Profesör Lindholm eserinin son bölümlerinde siyahlara, kölelere ve kadınlara yönelik olumsuz Ortadoğu tutumlarını, bütün insanların eşitliğine dair kültürel ve İslami iddialarla bağdaştırmaya çalışır. Sonuç bölümünde ise, despot rejimlerde yaşayan eşitlikçi halkların paradoksunu, şu andaki otoriteye direniş ve tiranlıktan kurtuluş umutlarını ele almak üzere, tarih, kültür ve dinin gerçeklerini ortaya koyar.

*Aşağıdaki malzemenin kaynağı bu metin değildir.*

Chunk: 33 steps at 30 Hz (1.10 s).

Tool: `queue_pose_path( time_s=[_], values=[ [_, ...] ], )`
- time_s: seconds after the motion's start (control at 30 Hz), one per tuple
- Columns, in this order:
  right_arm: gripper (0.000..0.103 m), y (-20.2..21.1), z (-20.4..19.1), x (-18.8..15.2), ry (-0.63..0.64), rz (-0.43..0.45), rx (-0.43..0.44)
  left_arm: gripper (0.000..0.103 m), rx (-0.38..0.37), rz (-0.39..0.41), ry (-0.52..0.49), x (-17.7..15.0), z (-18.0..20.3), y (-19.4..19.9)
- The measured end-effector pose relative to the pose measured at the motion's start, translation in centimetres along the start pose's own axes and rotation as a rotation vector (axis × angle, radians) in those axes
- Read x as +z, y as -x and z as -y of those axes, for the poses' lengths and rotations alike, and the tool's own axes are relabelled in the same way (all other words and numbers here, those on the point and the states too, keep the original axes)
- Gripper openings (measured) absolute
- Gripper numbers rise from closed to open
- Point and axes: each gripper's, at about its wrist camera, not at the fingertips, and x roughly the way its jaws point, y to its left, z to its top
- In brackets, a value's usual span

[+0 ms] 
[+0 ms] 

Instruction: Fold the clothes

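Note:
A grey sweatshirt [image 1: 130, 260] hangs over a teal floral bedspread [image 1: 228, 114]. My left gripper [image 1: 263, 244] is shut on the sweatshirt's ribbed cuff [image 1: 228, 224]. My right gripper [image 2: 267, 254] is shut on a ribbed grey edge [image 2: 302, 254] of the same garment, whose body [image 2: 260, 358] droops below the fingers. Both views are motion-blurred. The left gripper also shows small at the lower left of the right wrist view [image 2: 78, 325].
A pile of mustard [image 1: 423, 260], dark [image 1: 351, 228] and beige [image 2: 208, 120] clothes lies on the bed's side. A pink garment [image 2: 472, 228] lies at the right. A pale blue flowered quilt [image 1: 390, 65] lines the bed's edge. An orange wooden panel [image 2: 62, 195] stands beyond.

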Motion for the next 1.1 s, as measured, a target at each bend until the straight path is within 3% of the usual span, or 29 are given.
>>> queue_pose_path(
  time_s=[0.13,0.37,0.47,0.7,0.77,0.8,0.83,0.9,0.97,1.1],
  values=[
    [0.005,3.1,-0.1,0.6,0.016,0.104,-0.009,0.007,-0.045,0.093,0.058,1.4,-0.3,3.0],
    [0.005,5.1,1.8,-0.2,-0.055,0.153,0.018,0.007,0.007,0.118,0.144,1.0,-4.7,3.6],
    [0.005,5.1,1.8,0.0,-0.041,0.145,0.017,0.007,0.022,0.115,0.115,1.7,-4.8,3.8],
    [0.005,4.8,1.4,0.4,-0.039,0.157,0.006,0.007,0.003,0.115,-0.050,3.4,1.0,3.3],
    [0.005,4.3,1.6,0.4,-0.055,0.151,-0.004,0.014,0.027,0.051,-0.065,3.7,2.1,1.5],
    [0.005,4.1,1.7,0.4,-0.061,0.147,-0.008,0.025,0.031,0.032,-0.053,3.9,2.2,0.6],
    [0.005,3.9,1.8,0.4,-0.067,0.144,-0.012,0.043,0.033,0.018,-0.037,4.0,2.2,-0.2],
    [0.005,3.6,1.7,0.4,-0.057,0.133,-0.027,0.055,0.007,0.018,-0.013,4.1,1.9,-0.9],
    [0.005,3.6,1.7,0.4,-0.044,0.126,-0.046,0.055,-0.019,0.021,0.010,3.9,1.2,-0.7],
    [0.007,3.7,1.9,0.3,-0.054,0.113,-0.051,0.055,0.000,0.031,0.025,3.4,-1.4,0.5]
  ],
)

Tarihsel ve antropolojik bakış açılarının bu anlaşılır sentezi, İslam'ın ve Ortadoğu'nun geçmişteki ve bugünkü doğasına ilişkin yeni bir anlayış sağlamaktadır. Kitap, coşku ve akılla yazılmış: haritalar, rakamlar ve on sekizinci-on dokuzuncu yüzyıllara ait taş basması resimlerle donatılmıştır. Bütün kaynaklar belirtilmiş, dizinlenmiştir. Ayrıca sözlük ve karşılaştırmalı zaman dizini de eklenmiştir.